The audio and video tracks within the container hold data in the appropriate format for the codec used to encode that media. Different formats are used for audio tracks versus video tracks. Each audio track is encoded using an audio codec, while video tracks are encoded using (as you probably have guessed) a video codec. As we talked about before, different browsers support different video and audio formats, and different container formats (like MP3, MP4, and WebM, which in turn can contain different types of video and audio).

For example:

  • A WebM container typically packages Vorbis or Opus audio with VP8/VP9 video. This is supported in all modern browsers, though older versions may not work.
  • An MP4 container often packages AAC or MP3 audio with H.264 video. This is also supported in all modern browsers.
  • The Ogg container tends to use Vorbis audio and Theora video. This is best supported in Firefox and Chrome, but has basically been superseded by the better quality WebM format.
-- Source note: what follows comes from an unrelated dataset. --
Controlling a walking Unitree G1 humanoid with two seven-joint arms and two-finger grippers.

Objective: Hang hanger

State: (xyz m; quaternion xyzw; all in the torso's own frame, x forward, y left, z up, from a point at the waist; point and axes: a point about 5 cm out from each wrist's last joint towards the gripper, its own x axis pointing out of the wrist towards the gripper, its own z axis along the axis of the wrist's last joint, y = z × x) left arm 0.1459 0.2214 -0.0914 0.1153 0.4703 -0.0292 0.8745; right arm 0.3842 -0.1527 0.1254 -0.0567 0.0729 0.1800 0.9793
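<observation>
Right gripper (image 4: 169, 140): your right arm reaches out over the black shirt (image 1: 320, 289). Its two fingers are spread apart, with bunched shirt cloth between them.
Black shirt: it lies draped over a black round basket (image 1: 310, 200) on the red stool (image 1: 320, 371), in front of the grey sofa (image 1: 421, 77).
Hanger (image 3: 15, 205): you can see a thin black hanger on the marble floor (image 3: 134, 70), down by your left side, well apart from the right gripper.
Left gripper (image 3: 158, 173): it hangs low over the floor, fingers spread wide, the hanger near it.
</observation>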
There are some special cases. For example, for some types of audio, a codec's data is often stored without a container, or with a simplified container. One such instance is the FLAC codec, which is stored most commonly in FLAC files, which are just raw FLAC tracks.

Another such situation is the always-popular MP3 file. An "MP3 file" is actually an MPEG-1 Audio Layer III (MP3) audio track stored within an MPEG or MPEG-2 container. This is especially interesting since while most browsers don't support using MPEG media in the <video> and <audio> elements, they may still support MP3 due to its popularity.

An audio player will tend to play an audio track directly, e.g. an MP3 or Ogg file. These don't need containers.

Media file support in browsers

Note: Several popular formats, such as MP3 and MP4/H.264, are excellent but are encumbered by patents; that is, there are patents covering some or all of the technology that they're based upon. In the United States, patents covered MP3 until 2017, and H.264 is encumbered by patents through at least 2027.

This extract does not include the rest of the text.